Performance Guidelines
Web Performance Metrics
- Track Core Web Vitals: LCP < 2.5s, INP < 200ms, CLS < 0.1 — these are Google’s ranking signals and user experience benchmarks
- Set performance budgets in CI — fail builds that regress bundle size or LCP beyond thresholds
- Use resource hints (preload, prefetch, preconnect) for critical assets
Database & Queries
- Avoid N+1 queries — use eager loading or batch fetching; N+1 turns a single page load into hundreds of queries
BAD: Loop fetching each user’s orders one by one (100 users = 101 queries) GOOD: Eager load with JOIN or batch fetch (100 users = 2 queries)
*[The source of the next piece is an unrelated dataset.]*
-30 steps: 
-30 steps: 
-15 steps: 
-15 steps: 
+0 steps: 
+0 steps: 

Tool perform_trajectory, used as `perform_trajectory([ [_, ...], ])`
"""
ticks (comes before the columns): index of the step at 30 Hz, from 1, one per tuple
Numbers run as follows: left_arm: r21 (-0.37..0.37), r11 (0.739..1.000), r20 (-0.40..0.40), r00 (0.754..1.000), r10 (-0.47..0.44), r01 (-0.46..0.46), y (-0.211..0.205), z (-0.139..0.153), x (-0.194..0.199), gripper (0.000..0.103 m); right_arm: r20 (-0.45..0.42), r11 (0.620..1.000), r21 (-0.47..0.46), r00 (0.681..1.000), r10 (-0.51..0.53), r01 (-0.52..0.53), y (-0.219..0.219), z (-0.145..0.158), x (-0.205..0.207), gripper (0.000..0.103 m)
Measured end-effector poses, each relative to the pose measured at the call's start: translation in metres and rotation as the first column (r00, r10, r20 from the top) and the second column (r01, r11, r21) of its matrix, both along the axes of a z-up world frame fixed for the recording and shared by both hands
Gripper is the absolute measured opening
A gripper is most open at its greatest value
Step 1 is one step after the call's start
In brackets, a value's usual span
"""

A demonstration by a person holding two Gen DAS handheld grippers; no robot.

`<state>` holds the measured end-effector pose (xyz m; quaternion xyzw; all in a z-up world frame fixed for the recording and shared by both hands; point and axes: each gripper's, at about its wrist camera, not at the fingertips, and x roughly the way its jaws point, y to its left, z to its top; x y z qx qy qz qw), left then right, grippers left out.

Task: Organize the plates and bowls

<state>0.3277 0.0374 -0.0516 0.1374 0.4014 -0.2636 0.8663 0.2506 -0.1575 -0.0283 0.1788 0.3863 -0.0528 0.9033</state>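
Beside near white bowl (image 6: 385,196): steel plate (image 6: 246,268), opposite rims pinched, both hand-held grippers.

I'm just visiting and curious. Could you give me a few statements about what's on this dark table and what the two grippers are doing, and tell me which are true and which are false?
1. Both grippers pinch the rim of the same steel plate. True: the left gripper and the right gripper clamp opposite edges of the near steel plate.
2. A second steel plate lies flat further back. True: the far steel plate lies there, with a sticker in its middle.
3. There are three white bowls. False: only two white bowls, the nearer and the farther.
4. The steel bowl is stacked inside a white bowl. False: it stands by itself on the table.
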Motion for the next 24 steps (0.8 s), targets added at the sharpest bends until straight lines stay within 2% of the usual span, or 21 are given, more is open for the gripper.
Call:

- Add indexes for frequently queried columns — unindexed queries degrade exponentially with data growth
- Use pagination for list endpoints — never return unbounded results
- Select only needed columns, not SELECT * — reduces memory usage and network transfer
- Control query depth aggressively in GraphQL and nested APIs — unbounded depth enables denial-of-service
Connection Pooling
- Configure pool size based on expected concurrency — too small starves requests, too large exhausts database connections
- Set max connection lifetime to prevent stale connections — rotate connections before the database’s own timeout
- Monitor pool utilization — consistently full pools signal under-provisioning
Async & Concurrency
- Parallelize independent async operations (Promise.all or equivalent) — sequential awaits compound latency
BAD: await fetchUser(); await fetchOrders(); await fetchSettings(); (3x latency)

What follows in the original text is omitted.